Class: LinkHeaders::Processor

Inherits:

Object

Object
LinkHeaders::Processor

show all

Defined in:: lib/linkheaders/processor.rb,
lib/linkheaders/processor/version.rb

Overview

A Link Header parser

Works for both HTML and HTTP links, and handles references to Linksets of either JSON or Text types

Constant Summary collapse

VERSION =

"0.1.21"

Instance Attribute Summary collapse

#default_anchor ⇒ <Type>

<description>.
#factory ⇒ <LinkHeader::LinkFactory>

Get the parser factory that contains all the links.
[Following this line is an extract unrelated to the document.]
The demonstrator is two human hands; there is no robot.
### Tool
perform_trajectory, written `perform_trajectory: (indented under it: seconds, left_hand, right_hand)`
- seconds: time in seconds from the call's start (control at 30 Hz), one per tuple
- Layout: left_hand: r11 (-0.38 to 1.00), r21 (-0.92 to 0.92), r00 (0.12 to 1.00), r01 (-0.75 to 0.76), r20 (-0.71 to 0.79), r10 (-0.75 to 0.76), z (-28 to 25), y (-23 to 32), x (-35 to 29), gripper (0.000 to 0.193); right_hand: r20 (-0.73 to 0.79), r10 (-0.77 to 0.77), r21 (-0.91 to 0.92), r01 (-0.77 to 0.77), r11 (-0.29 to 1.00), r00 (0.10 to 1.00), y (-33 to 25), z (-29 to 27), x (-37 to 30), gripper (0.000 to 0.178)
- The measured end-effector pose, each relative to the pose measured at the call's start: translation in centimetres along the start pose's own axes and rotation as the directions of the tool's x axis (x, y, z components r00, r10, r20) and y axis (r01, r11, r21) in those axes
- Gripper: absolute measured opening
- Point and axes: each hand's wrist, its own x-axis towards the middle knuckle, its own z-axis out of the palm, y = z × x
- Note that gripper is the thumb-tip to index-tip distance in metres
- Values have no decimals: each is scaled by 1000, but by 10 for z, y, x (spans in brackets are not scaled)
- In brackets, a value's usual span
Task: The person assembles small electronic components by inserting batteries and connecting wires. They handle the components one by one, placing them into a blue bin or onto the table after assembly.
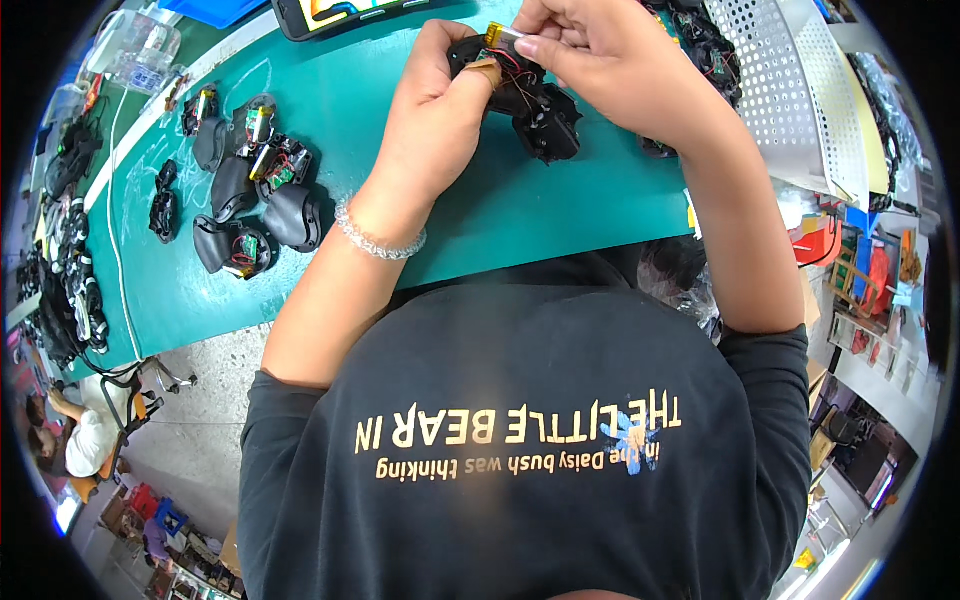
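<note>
My left hand (440, 100) grips a black half-shell of a game controller (535, 110) over the green mat (540, 210), with red and black wires showing inside it. My right hand (600, 55) pinches a small silver and yellow battery pack (500, 35) at the shell's top edge. A clear bead bracelet (380, 238) circles my left wrist. Both hands are close together at the upper middle of the view.
Several open black controller shells with circuit boards (250, 190) lie on the mat to the left. More black parts (700, 45) sit by a white perforated tray (790, 90) at the right. A dark device with a screen (340, 15) lies at the far edge. Cables (70, 280) pile at the far left.
</note>
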Motion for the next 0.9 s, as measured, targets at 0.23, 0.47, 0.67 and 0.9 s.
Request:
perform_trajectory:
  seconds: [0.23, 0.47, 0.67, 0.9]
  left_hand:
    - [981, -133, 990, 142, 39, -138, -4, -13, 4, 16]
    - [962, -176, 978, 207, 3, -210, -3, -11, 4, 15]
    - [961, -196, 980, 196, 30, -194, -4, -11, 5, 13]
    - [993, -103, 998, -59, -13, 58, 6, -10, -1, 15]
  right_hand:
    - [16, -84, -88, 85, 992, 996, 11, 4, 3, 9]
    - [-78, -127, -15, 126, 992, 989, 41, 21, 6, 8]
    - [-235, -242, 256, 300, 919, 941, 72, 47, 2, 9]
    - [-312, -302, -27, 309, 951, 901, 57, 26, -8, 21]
Instance Method Summary collapse

#check_for_linkset(responsepart:) ⇒ Object
#extract_and_parse(response: RestClient::Response.new) ⇒ Object

Parses a RestClient::Response.
#initialize(default_anchor: 'https://default.anchor.org/') ⇒ Processor constructor

Create the Link Headers Parser and its Link factory.
#parse_html_link_headers(body:, anchor: '') ⇒ Object

Parses the link headers out of an HTML body, and adds links to the LinkHeader::LinkFactory object.
#parse_http_link_headers(headers) ⇒ Object

Consume a String of the Link Headers and parse it into individual links.
#processJSONLinkset(href:) ⇒ Object
#processTextLinkset(href:) ⇒ Object
#split_http_link_headers_and_process(parts) ⇒ Object

Constructor Details

#initialize(default_anchor: 'https://default.anchor.org/') ⇒ `Processor`

Create the Link Headers Parser and its Link factory

Parameters:

default_anchor (<String>) (defaults to: 'https://default.anchor.org/') —

Link relations always have an anchor, but it is sometimes implicit. This value will be used in implicit cases.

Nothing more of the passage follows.